Icyimpaye Riziki, 37, is a mother of nine children, including three born with albinism. She lives with her family in Kigali, the capital of Rwanda.

She is among 20 people trained to make liquid soap through a project of the Organization for the Integration and Promotion of People with Albinism (OIPPA), with financial support from United Nations Development Programme (UNDP) in Rwanda.

The training changed her life and the lives of her children—from being outcasts in their own family to being respected members of the community.

Icyimpaye agreed to share the story of her life after giving birth to a child with albinism, in a society that still stigmatises and discriminates against people with albinism.

Once happily married, Icyimpaye’s life changed in 2002 when she gave birth to her baby girl Umutoniwase, who was born with albinism. In the months and years that followed, Icyimpaye suffered a constant barrage of insults and mistreatment.

“This is a curse.” “You have given birth to an animal, not a child.” These were some of the words that spoken by her husband and other family members who did not understand albinism and were shocked to receive a first child with albinism.

Icyimpaye’s husband stopped caring for the family. “My children and I lived a miserable life because my husband abused me verbally and physically and accused me of prostitution considering the fact that where I come from no one else has children with albinism,” she explains.

Things got worse after she gave birth to two more babies with albinism. “My husband treated me as a prostitute. My fellow church believers rejected me saying I was possessed and gave birth to devils,” she recalls.    

Icyimpaye and her children went through hard times of hunger and sickness. There were days they could not afford even one meal, and depended on their neighbours for help. Nor could she afford to pay health insurance for herself and her nine children.

The children with albinism faced many health challenges as their skin was highly vulnerable to the damaging rays of the sun. Icyimpaye did not have enough money to buy them protective clothing such as hats and long sleeve shirts or T-shirts.

“When I looked at their damaged skin, I felt very sad that I could not meet the basic needs for skin protection. I heard about sunscreen lotion, but I did not have enough income to buy it,” she deplores.

She stood up alone against all odds and worked hard to take care of her children.

Icyimpaye gained hope for her children’s future in July 2019, when she was selected by OIPPA to participate in a one-month training workshop in vocational and entrepreneurship skills. It was there that she learned how to make and market liquid soap.

After the training, Icyimpaye started producing and selling liquid soap to village residents. She continued to expand her business to supply other villages and local markets.

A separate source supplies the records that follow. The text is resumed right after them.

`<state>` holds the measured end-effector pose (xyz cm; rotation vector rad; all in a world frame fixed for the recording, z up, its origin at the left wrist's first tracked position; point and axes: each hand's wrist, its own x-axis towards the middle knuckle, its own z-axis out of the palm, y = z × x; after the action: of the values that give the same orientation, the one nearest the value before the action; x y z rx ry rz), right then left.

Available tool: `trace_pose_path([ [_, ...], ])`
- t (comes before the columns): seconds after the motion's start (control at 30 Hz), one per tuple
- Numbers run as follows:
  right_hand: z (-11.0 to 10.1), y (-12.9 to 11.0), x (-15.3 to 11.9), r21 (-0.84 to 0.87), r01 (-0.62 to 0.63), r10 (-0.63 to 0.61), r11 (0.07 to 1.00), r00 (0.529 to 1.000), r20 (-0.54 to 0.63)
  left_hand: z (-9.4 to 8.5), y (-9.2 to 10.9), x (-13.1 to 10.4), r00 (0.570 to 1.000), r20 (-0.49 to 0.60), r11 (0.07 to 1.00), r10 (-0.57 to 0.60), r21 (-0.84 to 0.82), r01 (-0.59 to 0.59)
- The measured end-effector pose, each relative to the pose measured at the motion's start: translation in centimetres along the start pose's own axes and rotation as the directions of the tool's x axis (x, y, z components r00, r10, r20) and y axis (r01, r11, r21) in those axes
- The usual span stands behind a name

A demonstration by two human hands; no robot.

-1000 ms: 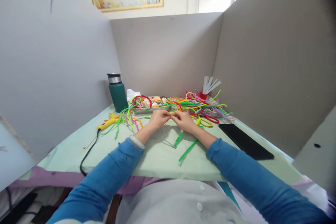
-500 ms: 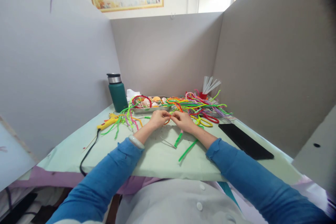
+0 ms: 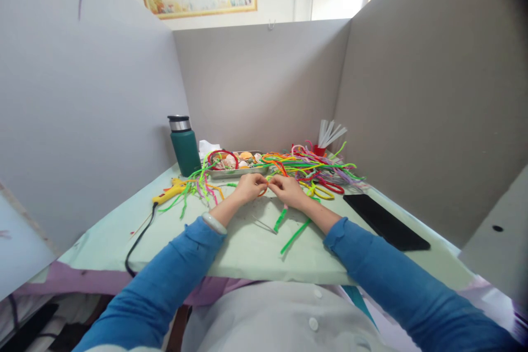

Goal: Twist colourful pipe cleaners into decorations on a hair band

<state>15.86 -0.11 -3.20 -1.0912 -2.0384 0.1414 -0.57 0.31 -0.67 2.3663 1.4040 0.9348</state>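
My left hand (image 3: pixel 249 187) and my right hand (image 3: pixel 286 189) meet fingertip to fingertip above the middle of the table. Both are pinched on a thin orange pipe cleaner (image 3: pixel 263 193), which curves down between them; its ends are hidden by the fingers. Just below my right hand lies a short green piece (image 3: pixel 280 219), with a longer green strip (image 3: pixel 295 237) to its right. Behind my hands is a tangled pile of coloured pipe cleaners (image 3: pixel 305 164), and a metal tray (image 3: pixel 239 173) of small decorations stands behind my left hand.
A yellow glue gun (image 3: pixel 168 192) with a black cord and a green bottle (image 3: pixel 185 148) stand at the left. At the right are a black flat object (image 3: pixel 385 221), yellow-handled scissors (image 3: pixel 324 192) and a red cup (image 3: pixel 319 150) of white sticks. Grey partitions (image 3: pixel 264 82) enclose the table.
My fingertips have shifted very slightly, and a bit more of the orange loop shows between them. Everything else stays as it was.
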Motion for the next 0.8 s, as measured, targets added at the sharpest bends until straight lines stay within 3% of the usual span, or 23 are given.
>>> trace_pose_path([
  [0.8, 0.04, 0.01, 0.07, -0.035, -0.015, 0.016, 0.999, 0.999, 0.028, 0.08, -0.05, -0.07, 1.000, 0.021, 1.000, 0.018, 0.017, -0.019],
])
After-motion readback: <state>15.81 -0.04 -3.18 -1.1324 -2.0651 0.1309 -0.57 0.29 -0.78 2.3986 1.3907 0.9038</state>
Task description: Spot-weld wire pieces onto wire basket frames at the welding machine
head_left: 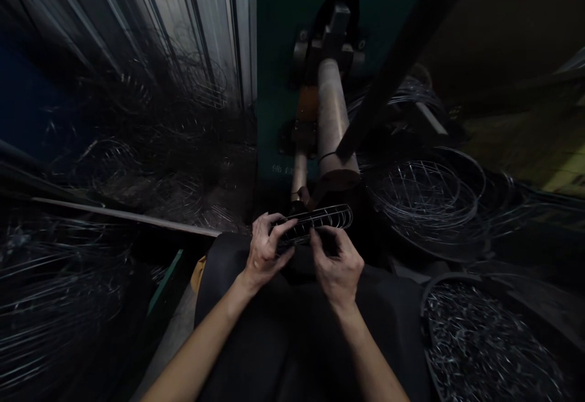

Today, her family can afford two meals a day. She has money to provide her children with appropriate clothing and sunscreen lotion. Her three children with albinism have been progressively accepted by the neighbourhood and they now attend school regularly.

The husband also regards his wife with renewed respect. “My husband no longer treats me as a worthless wife because I contribute to catering for the family,” she says.

“I can now sleep peacefully and have happy dreams,” she says. 

The project trained more than 150 parents and persons with albinism on how to protect the rights of persons with albinism. Parents of children with albinism also learned about their own rights. They shared experiences and challenges that they have faced in raising children with albinism.

“I learned that Albinism is caused by both parents who have the albino genes. I also learned that children with albinism are human beings like others and have rights like other people,” Icyimpaye said.

The project provided 30 households with small livestock such as pigs and goats to improve the livelihood and nutrition conditions of their family members. More than 100 persons with albinism were tested for skin cancer, and 150 were provided with sunscreen lotion.

Icyimpaye never gave up. She persevered through the most difficult of times. But it was only with the support of OIPPA and UNDP Rwanda that she was able to change her circumstances.

Many others who care for children with disabilities, or who live with disabilities themselves, still face enormous obstacles in their day-to-day lives. Icyimpaye’s story should be a call for community members, government officials and development partners to scale up efforts to meet and protect the rights of persons with disabilities and ensure no one is left behind.